The imposing gatehouse was built by Henry IV after 1399. It has been suggested that the lower levels of the gatehouse contain earlier work from the early 13thc. However, nothing relevant in terms of Romanesque sculpture was observed. The same is true of the Well Tower to the E of the gatehouse, which was largely built in the 15thc. Some structural timbers were dated by Oxford Archaeology North using dendrochronology to a primary phase after 1265, and later refurbishment or building to the late 14thc or early 15thc. Any evidence of earlier building from the 13thc in the lower levels did not include any Romanesque sculpture.
Castle
The remains of Clitheroe Castle consist today of the Norman keep standing on rocky outcrop dominating the town. The keep is one of the smallest in the country, measuring no more than 10.8m on each side externally and 5.2m internally. It is square with small, flat, pilaster-like corner turrets, one of which contains a spiral staircase. It consists of a single room on three floors, with an extra intra-mural chamber on the 1st floor. The original roof or floor timbers is lost. The main entrance was on the NW elevation at 1st floor level. Entry must have been by an external, wooden staircase. The substantial stepped buttresses are part of the 1848 restoration work.
On the elevations, all apertures are either simple slits - some enlarged at a later date - or round-headed doors which appear to have been rebuilt and renewed or what appear to be breaches in the wall (particularly at ground floor level). It may be that the door apertures on 1st floor level are in their original position, however the jambs and arches appeared to contain rebuilt or newer fabric.
There was no sign of any moulding or decorative work on the extant jambs, lintels or sills.
The museum, occupying the 16thc Steward's House, was visited and checked for any ex situ fragments of stone but none were seen.
Parish church, formerly chapel
The previous church was a plain red-brick Georgian chapel of 1766, which may have been built on the site of the medieval church, itself replaced by a massive Neo-Romanesque building to its N built 1869-71 by Lancaster firm Paley and Austin. The two buildings were photographed together but the older building was soon demolished, and its site and small plan is still visible in the graveyard, marked by a monumental cross. The new building is a powerful and essay in Romanesque and Early Gothic, both sympathetic to period motifs and highly inventive. At the W end of the nave is the Romanesque font, which appears to be from the original building.

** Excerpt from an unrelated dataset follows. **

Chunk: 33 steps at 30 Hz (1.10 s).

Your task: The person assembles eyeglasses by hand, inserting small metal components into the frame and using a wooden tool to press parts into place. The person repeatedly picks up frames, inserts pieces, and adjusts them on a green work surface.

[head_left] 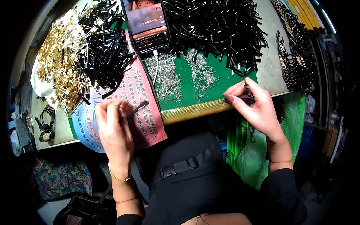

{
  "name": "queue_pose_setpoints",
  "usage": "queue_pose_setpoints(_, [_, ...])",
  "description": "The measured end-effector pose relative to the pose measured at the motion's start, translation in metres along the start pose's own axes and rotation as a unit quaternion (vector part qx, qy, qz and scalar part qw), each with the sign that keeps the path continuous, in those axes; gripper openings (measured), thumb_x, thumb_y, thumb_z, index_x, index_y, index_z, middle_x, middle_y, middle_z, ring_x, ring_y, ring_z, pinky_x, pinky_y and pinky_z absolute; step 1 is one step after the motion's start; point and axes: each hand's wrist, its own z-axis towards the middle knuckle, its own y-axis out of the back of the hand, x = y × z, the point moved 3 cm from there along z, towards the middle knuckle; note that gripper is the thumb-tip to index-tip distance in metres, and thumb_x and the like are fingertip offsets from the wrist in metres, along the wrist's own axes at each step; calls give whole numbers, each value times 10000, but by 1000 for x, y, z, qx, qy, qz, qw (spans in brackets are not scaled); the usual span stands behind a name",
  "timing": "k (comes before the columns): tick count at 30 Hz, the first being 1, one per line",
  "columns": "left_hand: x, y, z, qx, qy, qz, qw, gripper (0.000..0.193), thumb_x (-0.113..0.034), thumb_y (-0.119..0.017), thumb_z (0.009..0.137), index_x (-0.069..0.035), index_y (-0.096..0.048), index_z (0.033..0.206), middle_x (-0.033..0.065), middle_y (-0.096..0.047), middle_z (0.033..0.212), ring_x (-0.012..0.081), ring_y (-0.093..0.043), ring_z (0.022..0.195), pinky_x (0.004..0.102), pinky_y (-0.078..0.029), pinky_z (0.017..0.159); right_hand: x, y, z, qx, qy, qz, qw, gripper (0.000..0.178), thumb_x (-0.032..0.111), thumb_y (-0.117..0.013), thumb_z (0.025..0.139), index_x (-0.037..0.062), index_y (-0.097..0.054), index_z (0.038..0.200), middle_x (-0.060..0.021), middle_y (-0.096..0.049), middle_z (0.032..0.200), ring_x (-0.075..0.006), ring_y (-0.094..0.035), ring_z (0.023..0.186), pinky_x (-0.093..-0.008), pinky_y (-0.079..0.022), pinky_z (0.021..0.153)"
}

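"Two bare hands are seen above the front of a worktable; what does the left hand grip?"

"Its thumb and fingers are closed on a slender black strip with a rounded free end, pointing up and to the right. This strip lies above a pink-and-blue printed sheet."

"And the right hand?"

"Its fingers and thumb are pinched together around a dark, narrow, rod-like object, standing roughly upright; its exact kind cannot be told. Below the palm hangs a thin, dark, looped length; whether it joins the rod is hidden."

"What lies just beyond the hands?"

"Between them, a brass-coloured, textured edging strip borders a flat green work surface. On that surface small, shiny silver metal bits are scattered in two patches. Beside the left patch, a white cable runs up to a black smartphone with a lit screen."

"And farther outward?"

"Right of the phone spreads a large heap of glossy black slender parts; left of it, a smaller tangled black heap adjoins a pile of thin gold-coloured metal pieces. Dark parts in rows line the far right, and a translucent green plastic bag hangs below the right hand's side of the table."
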Motion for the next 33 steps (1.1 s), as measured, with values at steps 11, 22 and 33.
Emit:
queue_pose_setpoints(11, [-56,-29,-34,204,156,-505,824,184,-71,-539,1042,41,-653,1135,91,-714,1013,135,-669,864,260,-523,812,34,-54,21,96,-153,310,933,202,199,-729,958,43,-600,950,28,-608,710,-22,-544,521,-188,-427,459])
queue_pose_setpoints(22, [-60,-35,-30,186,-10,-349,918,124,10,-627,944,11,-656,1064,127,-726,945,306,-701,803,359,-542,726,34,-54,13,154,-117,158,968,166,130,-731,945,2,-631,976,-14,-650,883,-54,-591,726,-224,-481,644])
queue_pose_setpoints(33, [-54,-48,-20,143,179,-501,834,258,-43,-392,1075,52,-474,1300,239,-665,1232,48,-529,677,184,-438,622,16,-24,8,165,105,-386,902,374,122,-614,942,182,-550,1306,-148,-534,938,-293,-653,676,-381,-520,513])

Parish church, formerly chapel
Woodplumpton, from approach, seems like an entirely post-medieval church. The S aisle was apparently built in 1748 in a rather English Baroque manner. The crennelation however suggests it was a refacing of a Late Perpendicular wall. Inside its medieval origins are clearer. There are two arcades, no chancel arch, similar to nearby St Michael on Wyre. The capitals on the S are extremely crude and may be post-Reformation. The end wall of the N aisle is in a different stone and suggests this was the first medieval expansion. There is an early 20thc vestry built on the E end of the N side of the N aisle. Set into what was originally the N aisle outer wall, are some Romanesque fragments found c. 1900.
Parish church, formerly chapel
The medieval church was demolished except for the tower in 1823. There are no surviving images of the church of Broughton, but it seems to have been plain, late Gothic like the surviving tower, with through arcades and no chancel arch, typical of the area. Some fragments of this church are in the chancel S wall. The body of the church was replaced by a commissioners-type single-roofed, ashlar-faced box with lancets. A chancel was added 1905-6 by Austin and Paley.

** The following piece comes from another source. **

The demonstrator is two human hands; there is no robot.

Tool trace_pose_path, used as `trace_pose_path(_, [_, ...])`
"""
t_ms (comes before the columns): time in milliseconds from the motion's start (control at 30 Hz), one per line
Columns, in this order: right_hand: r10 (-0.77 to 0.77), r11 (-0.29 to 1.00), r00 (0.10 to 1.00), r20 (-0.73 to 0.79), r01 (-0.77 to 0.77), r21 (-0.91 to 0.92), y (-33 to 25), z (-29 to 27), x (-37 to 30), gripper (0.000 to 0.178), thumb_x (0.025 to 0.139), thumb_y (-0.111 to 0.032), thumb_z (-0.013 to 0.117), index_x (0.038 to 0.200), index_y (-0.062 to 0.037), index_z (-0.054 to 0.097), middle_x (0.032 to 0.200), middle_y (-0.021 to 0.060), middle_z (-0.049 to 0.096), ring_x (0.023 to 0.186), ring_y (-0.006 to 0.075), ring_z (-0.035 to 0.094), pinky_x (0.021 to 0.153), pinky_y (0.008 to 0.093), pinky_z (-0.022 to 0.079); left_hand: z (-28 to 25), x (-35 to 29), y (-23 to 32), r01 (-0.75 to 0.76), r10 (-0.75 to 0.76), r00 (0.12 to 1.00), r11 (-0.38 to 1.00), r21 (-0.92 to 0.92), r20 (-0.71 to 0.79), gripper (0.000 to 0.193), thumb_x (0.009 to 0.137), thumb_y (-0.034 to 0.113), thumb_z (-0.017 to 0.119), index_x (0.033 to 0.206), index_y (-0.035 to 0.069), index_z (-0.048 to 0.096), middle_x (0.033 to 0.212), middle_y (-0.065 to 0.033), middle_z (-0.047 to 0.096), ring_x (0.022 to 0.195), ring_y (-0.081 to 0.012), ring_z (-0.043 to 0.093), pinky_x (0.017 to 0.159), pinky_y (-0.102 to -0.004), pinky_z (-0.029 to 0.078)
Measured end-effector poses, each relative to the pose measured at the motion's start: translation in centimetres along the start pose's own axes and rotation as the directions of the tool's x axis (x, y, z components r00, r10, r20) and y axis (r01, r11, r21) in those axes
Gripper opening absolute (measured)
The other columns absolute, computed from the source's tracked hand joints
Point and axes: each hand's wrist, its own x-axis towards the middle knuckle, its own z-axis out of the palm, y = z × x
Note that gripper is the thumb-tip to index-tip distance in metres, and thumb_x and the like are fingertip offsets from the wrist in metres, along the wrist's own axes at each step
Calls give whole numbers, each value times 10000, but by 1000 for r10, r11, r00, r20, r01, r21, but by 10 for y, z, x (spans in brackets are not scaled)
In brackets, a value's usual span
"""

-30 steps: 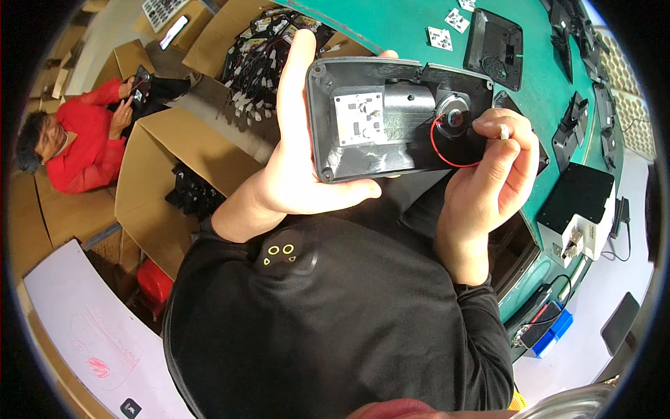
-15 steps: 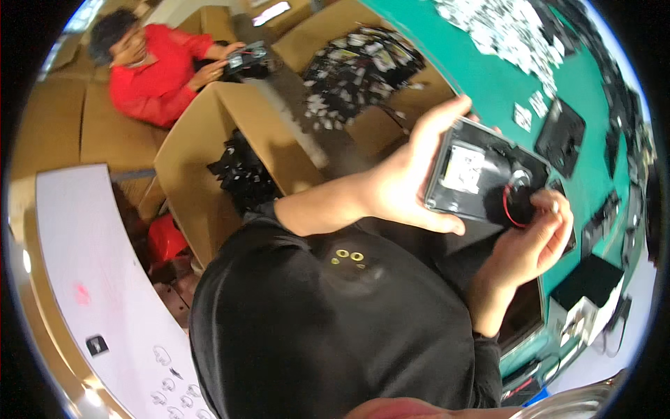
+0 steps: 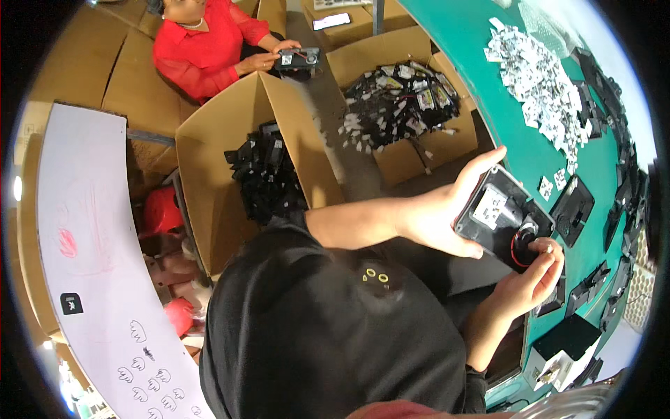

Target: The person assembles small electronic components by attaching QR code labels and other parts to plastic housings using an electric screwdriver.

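Note:
My left hand (image 3: 443, 218) grips a shallow black plastic casing (image 3: 518, 208) by its left side, thumb along the near edge and fingers behind it. The casing is tilted, its hollow side facing up, and a white printed label (image 3: 490, 207) is stuck inside. At its right end is a round part with a thin red wire (image 3: 513, 250) looping beside it. My right hand (image 3: 525, 283) is closed at that end, thumb and fingertips pinched on the wire. A small white bit shows at the fingertips; I cannot tell what it is.
On the green table (image 3: 481, 66) lie a heap of white pieces (image 3: 534, 77), a black casing (image 3: 572, 209) and more black parts. Cardboard boxes hold black parts (image 3: 269, 174) and wired pieces (image 3: 398, 105). A person in red (image 3: 202, 52) handles a similar casing. A whiteboard (image 3: 91, 209) stands left.
My view has shifted, so the surroundings and both hands appear lower in the picture. The casing stays in my left hand, and my right fingers remain at the wire end.

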Motion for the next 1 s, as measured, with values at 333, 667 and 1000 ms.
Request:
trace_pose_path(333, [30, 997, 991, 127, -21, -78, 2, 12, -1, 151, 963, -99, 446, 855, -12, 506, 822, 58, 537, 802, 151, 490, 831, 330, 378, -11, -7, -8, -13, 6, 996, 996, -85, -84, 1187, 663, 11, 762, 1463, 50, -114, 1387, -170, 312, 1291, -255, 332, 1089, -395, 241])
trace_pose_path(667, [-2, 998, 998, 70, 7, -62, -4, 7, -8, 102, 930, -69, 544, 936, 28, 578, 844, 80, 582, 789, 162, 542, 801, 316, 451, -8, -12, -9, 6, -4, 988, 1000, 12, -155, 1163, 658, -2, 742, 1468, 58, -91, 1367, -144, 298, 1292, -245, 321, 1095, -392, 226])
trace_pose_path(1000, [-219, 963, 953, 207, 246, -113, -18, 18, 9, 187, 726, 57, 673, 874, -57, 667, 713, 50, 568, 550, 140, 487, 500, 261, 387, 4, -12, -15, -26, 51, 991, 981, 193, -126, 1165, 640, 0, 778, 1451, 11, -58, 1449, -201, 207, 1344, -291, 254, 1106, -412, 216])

Parish church, formerly chapel
In 1852-5, St Luke was built on this ancient burial ground. The precise location of the original chapel is not known, and no fragments remain, except the font.
Church
Aldingham is located on the E coast of the Furness peninsula in southern Cumbria. The church consists of a rectangular chancel, aisled nave, and W tower. The earliest surviving part of the church is the south arcade of the nave. There is also a loose waterleaf capital. The present chancel may date from about 1300, with some modifications made to it in later centuries. The W tower is thought to have been constructed in the 14thc. and added to in the 15thc. The S aisle appears to have been rebuilt in the 14thc., while the N nave aisle was built in 1845-6. There is also a modern vestry built onto the N side of the church.
Augustinian house, former
The site of an Augustinian priory founded in the late 12thc. near Ulverston on the Furness peninsula, about 8 miles east of Furness Abbey. A neo-Gothic mansion now covers the site.

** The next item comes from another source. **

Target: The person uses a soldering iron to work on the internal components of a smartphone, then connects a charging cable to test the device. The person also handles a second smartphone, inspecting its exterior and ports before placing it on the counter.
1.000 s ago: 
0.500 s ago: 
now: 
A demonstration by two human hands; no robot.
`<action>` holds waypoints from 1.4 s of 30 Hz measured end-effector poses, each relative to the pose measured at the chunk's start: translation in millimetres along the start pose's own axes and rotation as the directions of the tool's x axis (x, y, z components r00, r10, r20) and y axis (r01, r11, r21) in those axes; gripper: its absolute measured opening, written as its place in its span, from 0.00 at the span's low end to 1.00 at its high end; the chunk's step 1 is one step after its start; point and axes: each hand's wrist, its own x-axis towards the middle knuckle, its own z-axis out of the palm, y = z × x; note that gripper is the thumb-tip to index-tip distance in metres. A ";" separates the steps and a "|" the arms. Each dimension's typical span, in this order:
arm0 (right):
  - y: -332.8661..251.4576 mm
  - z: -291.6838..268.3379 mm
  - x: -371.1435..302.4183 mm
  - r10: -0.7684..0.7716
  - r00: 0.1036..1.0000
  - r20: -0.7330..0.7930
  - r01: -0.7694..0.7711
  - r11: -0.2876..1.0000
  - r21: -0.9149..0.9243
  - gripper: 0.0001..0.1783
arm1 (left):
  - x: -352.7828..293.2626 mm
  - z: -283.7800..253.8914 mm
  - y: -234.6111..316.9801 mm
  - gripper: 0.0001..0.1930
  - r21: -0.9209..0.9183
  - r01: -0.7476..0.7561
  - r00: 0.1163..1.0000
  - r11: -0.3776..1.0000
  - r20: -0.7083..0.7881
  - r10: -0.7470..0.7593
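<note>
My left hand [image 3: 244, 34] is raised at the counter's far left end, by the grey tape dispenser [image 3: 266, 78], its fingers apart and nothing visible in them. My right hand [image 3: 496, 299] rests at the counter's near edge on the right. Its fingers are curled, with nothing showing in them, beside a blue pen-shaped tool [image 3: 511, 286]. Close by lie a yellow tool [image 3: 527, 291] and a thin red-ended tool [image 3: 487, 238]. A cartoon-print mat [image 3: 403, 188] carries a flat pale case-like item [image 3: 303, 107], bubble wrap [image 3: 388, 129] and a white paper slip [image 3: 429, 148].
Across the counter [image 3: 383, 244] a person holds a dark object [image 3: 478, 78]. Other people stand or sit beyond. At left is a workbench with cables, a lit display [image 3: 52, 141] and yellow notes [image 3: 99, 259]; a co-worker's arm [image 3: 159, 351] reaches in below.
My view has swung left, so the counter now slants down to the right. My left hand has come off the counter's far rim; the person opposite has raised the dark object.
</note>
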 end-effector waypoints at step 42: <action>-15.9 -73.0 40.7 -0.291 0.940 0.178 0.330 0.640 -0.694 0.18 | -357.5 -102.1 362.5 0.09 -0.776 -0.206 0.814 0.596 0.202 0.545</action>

This capital was found by the author by chance in overspill from a collapsed section of perimeter wall, near a temporary car-park on the right side of the priory entrance drive, on the evening of 24 May 2014 and photographed the following day. Given the chance circumstances leading to its discovery, it is likely that this piece has never been identified by scholars. It is clearly ex-situ. While there is other worked stone present here, no other medieval sculptured pieces – of any date – were visible in the wall or anywhere else on the site. More material may survive buried in the perimeter wall and in its continuation in the field beyond; the latter was inaccessible.
Parish church, formerly Augustinian house
Cartmel Priory was founded in 1189. Most of the surviving architecture is from the Gothic period, including its most unusual feature, the top stage of the tower rotated 45 degrees to make the corners face the cardinal points of the compass. A piece of ex-situ sculpture identified as originating from Bradenstoke Priory, Wiltshire, is preserved inside.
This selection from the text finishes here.